### WORK ITEM
Would you please restate all of the data exactly?

* * * * *

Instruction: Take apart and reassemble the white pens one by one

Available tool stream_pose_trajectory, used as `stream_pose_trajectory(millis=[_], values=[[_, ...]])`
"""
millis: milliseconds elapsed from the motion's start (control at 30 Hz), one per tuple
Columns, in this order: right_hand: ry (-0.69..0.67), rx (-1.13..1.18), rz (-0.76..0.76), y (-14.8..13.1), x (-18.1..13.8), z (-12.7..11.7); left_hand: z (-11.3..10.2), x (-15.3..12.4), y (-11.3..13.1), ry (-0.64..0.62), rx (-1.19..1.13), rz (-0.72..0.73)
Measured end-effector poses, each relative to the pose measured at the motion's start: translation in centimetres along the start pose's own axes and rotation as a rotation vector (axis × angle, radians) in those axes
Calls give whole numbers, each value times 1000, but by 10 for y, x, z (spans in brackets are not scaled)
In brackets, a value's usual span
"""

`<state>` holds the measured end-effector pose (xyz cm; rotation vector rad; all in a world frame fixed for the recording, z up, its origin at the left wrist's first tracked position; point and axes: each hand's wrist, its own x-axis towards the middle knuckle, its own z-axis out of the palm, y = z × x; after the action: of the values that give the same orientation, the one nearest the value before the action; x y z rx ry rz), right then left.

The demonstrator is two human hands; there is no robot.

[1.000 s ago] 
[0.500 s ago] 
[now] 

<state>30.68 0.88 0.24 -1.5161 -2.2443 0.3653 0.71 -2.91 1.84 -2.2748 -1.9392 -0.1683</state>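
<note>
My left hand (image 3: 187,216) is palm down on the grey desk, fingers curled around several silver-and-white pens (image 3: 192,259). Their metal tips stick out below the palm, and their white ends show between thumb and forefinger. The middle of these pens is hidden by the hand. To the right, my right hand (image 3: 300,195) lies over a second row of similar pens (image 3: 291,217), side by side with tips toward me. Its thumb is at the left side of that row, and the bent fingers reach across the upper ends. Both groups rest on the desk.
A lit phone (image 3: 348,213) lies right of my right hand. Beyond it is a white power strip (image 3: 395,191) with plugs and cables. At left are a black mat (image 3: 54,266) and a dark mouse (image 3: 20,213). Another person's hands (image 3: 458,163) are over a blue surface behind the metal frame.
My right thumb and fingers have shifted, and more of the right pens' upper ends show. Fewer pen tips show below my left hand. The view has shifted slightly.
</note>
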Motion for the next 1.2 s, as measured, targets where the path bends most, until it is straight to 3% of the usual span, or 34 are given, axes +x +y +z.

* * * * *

### EXERCISE SOLUTION
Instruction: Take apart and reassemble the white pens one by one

Available tool stream_pose_trajectory, used as `stream_pose_trajectory(millis=[_], values=[[_, ...]])`
"""
millis: milliseconds elapsed from the motion's start (control at 30 Hz), one per tuple
Columns, in this order: right_hand: ry (-0.69..0.67), rx (-1.13..1.18), rz (-0.76..0.76), y (-14.8..13.1), x (-18.1..13.8), z (-12.7..11.7); left_hand: z (-11.3..10.2), x (-15.3..12.4), y (-11.3..13.1), ry (-0.64..0.62), rx (-1.19..1.13), rz (-0.72..0.73)
Measured end-effector poses, each relative to the pose measured at the motion's start: translation in centimetres along the start pose's own axes and rotation as a rotation vector (axis × angle, radians) in those axes
Calls give whole numbers, each value times 1000, but by 10 for y, x, z (spans in brackets are not scaled)
In brackets, a value's usual span
"""

`<state>` holds the measured end-effector pose (xyz cm; rotation vector rad; all in a world frame fixed for the recording, z up, its origin at the left wrist's first tracked position; point and axes: each hand's wrist, its own x-axis towards the middle knuckle, its own z-axis out of the palm, y = z × x; after the action: of the values that give the same orientation, the one nearest the value before the action; x y z rx ry rz), right then left.

The demonstrator is two human hands; there is no robot.

[1.000 s ago] 
[0.500 s ago] 
[now] 

<state>30.68 0.88 0.24 -1.5161 -2.2443 0.3653 0.71 -2.91 1.84 -2.2748 -1.9392 -0.1683</state>
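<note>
My left hand (image 3: 187,216) is palm down on the grey desk, fingers curled around several silver-and-white pens (image 3: 192,259). Their metal tips stick out below the palm, and their white ends show between thumb and forefinger. The middle of these pens is hidden by the hand. To the right, my right hand (image 3: 300,195) lies over a second row of similar pens (image 3: 291,217), side by side with tips toward me. Its thumb is at the left side of that row, and the bent fingers reach across the upper ends. Both groups rest on the desk.
A lit phone (image 3: 348,213) lies right of my right hand. Beyond it is a white power strip (image 3: 395,191) with plugs and cables. At left are a black mat (image 3: 54,266) and a dark mouse (image 3: 20,213). Another person's hands (image 3: 458,163) are over a blue surface behind the metal frame.
My right thumb and fingers have shifted, and more of the right pens' upper ends show. Fewer pen tips show below my left hand. The view has shifted slightly.
</note>
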Motion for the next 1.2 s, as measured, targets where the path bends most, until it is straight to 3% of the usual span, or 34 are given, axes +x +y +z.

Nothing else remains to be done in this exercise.